Laboratory : Catalysis, Polymerization, Processes and Materials (CP2M).
Funding : Ministère de l'Enseignement supérieur et de la Recherche
Contract : Doctoral contract (3 years)
Discipline : Catalysis / Polymer / Physical-chemistry
Deadline for application : April 1, 2022
Start date : September 1, 2022
Continuous fixed bed reactors are frequently used in the chemical industry for multiphase reactions. They allow to improve the control of the reaction conditions in order to maximize the conversions and the yields but also to overcome the separation stages between the catalyst and the products [1]. These processes use structured catalytic supports (SCS) in order to have a high specific surface and an efficient mixing of the reactants while limiting the pressure drops. Among the variety of SCS used, open cell polymeric foams (e.g. PU foam, melamine…) are prime candidates, fulfilling all these characteristics [2]. In addition, these new elastomeric SCS enable the use of in-situ controlled deformation within the reactor, thus intensifying the transfer of reactants.

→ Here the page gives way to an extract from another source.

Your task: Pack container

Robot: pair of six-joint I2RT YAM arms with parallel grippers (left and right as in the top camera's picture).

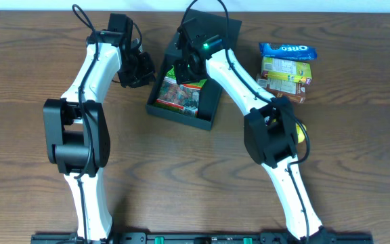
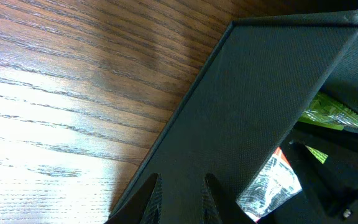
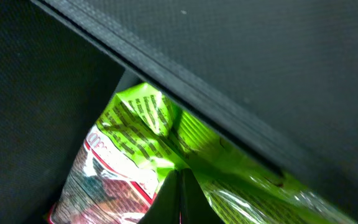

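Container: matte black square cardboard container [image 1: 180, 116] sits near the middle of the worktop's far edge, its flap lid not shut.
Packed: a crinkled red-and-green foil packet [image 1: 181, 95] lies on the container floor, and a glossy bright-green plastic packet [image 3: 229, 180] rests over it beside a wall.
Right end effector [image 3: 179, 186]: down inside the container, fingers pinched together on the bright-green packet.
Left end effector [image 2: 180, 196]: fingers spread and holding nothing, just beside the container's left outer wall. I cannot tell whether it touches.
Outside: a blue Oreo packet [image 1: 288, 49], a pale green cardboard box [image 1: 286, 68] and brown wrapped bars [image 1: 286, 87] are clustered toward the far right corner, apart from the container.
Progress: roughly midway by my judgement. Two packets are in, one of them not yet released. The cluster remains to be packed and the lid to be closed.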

The scientific challenges consist in: (i) performing a robust functionalization of these SCS-elastomers without modifying their elastic properties and, (ii) implementing them in a dedicated reactor. Within the framework of this PhD, the adhesion of the catalyst on these new SCS-elastomers will be achieved using two versatile and complementary techniques: (i) using polydopamine, a bio-inspired polymer with remarkable properties of adhesion and (ii) from diazonium salts which can lead to the formation of covalently grafted polymers films. Polydopamine coating allow a very good adhesion on any type of support [3] but show leaching problems, whereas the grafting by diazonium salts would make it possible to have functional groups that are covalently bound but must be adapt for each type of support [4]. The objective is to combine the two methods thus benefiting from the advantages of both (strong PDA adhesion and diazonium covalent grafting). Indeed, the release of the PDA mainly concerns the outer layers, which are less strongly bound together than is the initial monolayer in contanct with the substrate. After release of the PDA coating, a very adherent monolayer of PDA is obtained which can be used as a support for grafting with diazonium salts allowing the introduction of numerous functionalities (see figure above). This method can thus be adapted to the many elastomeric materials available for different multiphase catalysis reactions (hydrogenation/oxidation). Thanks to the approach proposed in this PhD, the catalyst can be either in the form of nanoparticles (Ag, Au), or organic (metal complexes) and therefore covalently grafted onto the film.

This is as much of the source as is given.